Rhubarb Syrup

This is a simple syrup that is great for cocktails or soft drinks, but can also be made a little thicker so it can be added to ice-cream, porridge or pancakes.

I’ve used home grown, but as a basic rule when shopping for rhubarb, make sure the stalks are firm and crisp and not old or slimy. Thinner, pink stems will be sweetest, but lighter coloured stalks (which are slightly tarter) are OK for this recipe, because of the amount of sugar involved.


1lb Rhubarb

1pt water

8oz sugar – I used granulated.


Make sure all the stems are washed and chop off the ends. Chop into pieces about ½ inch long.

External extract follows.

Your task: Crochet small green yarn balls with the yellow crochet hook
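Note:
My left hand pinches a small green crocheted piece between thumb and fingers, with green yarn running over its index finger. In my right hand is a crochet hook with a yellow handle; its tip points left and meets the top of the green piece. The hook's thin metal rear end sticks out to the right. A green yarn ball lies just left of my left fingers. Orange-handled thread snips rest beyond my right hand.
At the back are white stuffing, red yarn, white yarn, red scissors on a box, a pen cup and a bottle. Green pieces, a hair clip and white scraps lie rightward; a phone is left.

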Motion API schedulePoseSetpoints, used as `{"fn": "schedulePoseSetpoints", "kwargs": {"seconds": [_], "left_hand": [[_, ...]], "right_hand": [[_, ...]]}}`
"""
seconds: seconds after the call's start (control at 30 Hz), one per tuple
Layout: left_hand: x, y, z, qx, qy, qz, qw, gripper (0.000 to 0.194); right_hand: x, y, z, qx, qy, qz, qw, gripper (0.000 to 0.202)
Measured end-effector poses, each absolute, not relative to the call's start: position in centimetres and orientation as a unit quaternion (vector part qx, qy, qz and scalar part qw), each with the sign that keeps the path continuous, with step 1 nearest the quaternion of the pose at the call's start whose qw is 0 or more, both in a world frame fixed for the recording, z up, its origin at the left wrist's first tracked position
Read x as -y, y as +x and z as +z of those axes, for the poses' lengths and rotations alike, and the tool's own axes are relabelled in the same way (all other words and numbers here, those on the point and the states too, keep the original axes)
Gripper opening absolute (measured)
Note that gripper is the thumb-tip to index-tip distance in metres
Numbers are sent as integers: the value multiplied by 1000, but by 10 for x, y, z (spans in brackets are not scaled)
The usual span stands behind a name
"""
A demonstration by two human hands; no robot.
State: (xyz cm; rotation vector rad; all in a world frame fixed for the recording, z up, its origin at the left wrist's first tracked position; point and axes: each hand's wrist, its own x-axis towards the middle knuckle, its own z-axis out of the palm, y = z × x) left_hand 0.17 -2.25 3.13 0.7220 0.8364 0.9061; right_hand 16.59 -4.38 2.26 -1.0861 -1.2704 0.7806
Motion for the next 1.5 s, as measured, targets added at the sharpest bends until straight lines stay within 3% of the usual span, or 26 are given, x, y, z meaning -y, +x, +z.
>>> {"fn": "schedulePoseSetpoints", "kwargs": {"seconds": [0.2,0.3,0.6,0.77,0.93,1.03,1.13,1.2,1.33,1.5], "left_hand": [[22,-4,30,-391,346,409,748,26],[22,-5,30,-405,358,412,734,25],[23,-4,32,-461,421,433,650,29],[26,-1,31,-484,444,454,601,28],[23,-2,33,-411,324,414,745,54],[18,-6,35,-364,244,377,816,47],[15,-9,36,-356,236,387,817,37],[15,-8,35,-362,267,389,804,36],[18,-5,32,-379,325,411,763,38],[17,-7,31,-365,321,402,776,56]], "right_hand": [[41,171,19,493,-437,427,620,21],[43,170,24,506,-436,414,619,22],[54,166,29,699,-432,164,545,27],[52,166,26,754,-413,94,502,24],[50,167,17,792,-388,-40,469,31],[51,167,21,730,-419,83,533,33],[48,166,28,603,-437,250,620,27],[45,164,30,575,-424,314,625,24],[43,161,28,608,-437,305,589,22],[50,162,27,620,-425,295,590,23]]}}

Place in a saucepan and cover with the water. Bring to a boil and then allow to simmer for about 15 mins. Give it a stir to help break the pieces up. Skim any foam that rises to the top.

After 15mins the rhubarb will have broken up and become mushy. It will have lost most of its colour, but the water will be a bright pink. Remove from the heat and strain through a fine mesh sieve. I strained mine into a measuring jug, rinsed the pan and put the liquid back in, but you can use a clean pan.

Once you have all the liquid you can get rid of the rhubarb pulp (although there’s nothing wrong with it, I ate mine with some strawberry yoghurt. Waste not want not!)

Put the liquid back on the heat and slowly add the sugar. The liquid needs to boil, but keep stirring to dissolve all of the sugar. You can also be checking for what consistency you want the syrup. For a thicker syrup, boil for a bit longer to reduce the consistency.

Let the syrup simmer for 5 or so minutes and skim off any more foam that rises.

Remove from the heat and allow to cool completely. Pour into a sterilised glass container, seal and refrigerate. The syrup should last for several weeks – if you can leave it alone!

I made a rhubarb cocktail with mine (just to test it of course.)

1 measure Gin

Rhubarb Syrup

Lemon juice

Pour over ice and top up with soda or tonic.

I can vouch that its also very good with prosecco!!

One thought on “Rhubarb Syrup

  1. I love this blog! Well done Notters, it’s honest, entertaining and interesting. I’m definitely going to try rhubarb prosecco. Having covered the garden in horse manure I’m expecting big things from my rhubarb this year.